# TASK TO COMPLETE:
Please set down the lines of the listing exactly, from its first line to the line with "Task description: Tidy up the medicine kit", leaving the pictures out.

# DATA BLOCK:

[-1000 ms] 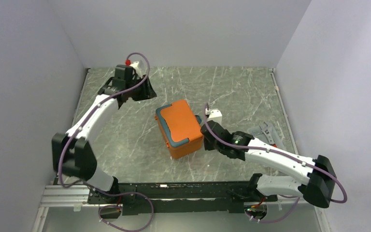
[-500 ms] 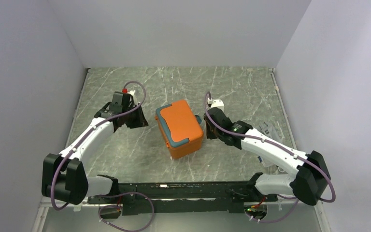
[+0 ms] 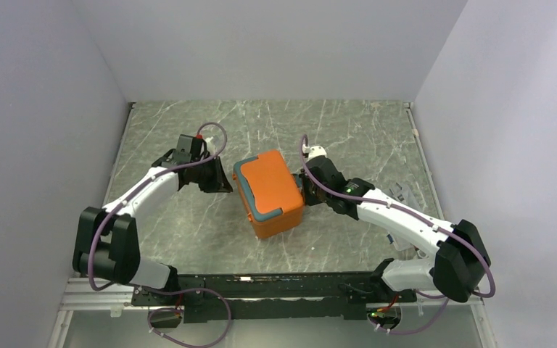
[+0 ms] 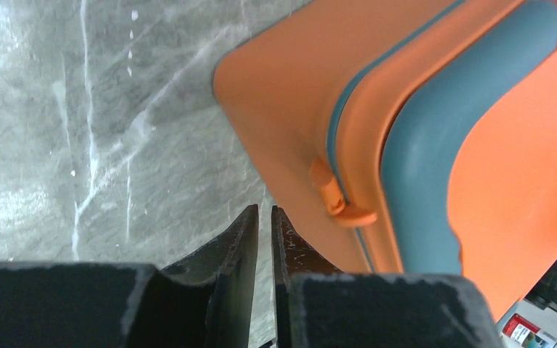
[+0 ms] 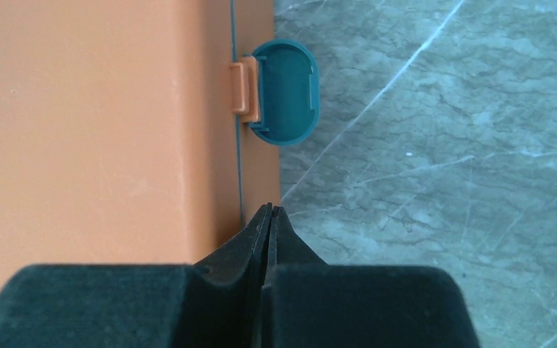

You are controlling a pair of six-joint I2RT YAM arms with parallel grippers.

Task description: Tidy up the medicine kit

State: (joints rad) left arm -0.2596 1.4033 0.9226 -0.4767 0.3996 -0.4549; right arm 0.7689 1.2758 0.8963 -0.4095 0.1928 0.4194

# EXERCISE RESULT:
[-1000 ms] 
[-500 ms] 
[+0 ms] 
[+0 ms] 
[+0 ms] 

You are controlling a pair of six-joint I2RT YAM arms with parallel grippers.

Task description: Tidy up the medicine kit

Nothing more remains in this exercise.